This is based on a method I came up with when I was 12. I was curious if an LED was dimmed with a resistor or with PWM. To find out, I would pick up the circuit and shake it around as fast as I could. If the LED looked like a constant smear, it was always on. If the LED looked like a series of dots, it was blinking. This was all well and good, but eventually the shaking tears a breadboard apart and overall the technique makes you look like a bit of an idiot. I mention it only because it is very easy to try and takes absolutely no practice to see the effect.
A logic analyzer is crucial to digital embedded design. Almost as useful, but not as flexible, is the frequency counter. Here is how to make one yourself, with just an LED.
The idea here is to train your eyes to recognize very high frequencies and very short pulses of light. How fast? With a little practice, 10kHz. You might think this is impossible, after all everyone knows persistence of vision makes even 20Hz hard to see. Well, we are going to cheat.
Getting Super Vision
Instead, saccade your eyes from one side to the other. This has the same effect as shaking the light around - a blinking light will look like a dotted line. The trick is to wire up a training circuit and practice on a number of different frequencies. And it will take practice to saccade your eyes in a consistent and repeatable manner. Don't expect to do better than one significant figure. We are not aiming for precision but portability.

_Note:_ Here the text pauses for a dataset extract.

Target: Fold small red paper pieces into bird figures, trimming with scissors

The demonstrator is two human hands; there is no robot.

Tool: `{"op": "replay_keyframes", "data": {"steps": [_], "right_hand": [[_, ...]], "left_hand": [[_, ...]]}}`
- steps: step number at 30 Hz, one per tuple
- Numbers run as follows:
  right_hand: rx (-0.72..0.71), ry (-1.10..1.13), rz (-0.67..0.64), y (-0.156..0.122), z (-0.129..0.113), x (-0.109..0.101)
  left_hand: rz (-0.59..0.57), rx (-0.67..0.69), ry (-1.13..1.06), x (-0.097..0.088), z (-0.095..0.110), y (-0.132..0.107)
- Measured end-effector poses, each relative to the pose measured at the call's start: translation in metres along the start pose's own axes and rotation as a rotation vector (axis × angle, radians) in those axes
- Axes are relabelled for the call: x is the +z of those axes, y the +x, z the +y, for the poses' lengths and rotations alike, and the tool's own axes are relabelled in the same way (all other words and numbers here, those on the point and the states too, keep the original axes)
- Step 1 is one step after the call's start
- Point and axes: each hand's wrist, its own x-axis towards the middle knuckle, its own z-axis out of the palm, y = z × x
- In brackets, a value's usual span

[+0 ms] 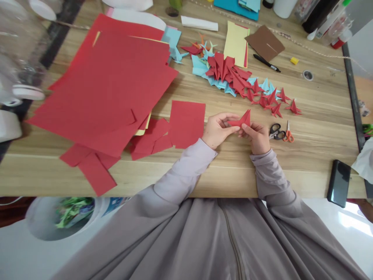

Saccading is only half of it. The other half is measuring the dotted line with your eyes. In theory how far you position yourself for the LED should not matter, since the angle between dots is constant. Always using one distance makes consistency simpler, while sitting closer makes higher frequencies easier. Needless to say, it is hard to describe what you see as we are used to trying to look while our eyes are holding still.
What is the upper limit? Going to back to wikipedia, the maximum angular resolution of the human eye is 0.02 degrees. (For a frame of reference, the moon is 0.52° across.) At a comfortably fast saccade of 500°/sec, this works out to 25kHz. This will vary from person to person, slowing as you age or get tired.
How long do you make your pulses? As short as you can. Pulses as short as 0.1μ second are visible, though being in a dim room helps a lot. This correlates to turning on an LED and then turning it off a cycle later at 16MHz. People have told me it is impossible for the human eye to see such a short pulse. This is bunk, as a photo flash is only a few microseconds long while being plainly visible. I find 10μS pulses to be very visible indoors.
Short pulses are easier to count than wide pulses, but with more practice you can identify PWM duty cycles by eye. Measure the relative distance between the pulses. This might actually be easier than frequency counting as your saccade speed does not matter, you only care about the ratio of light to dark.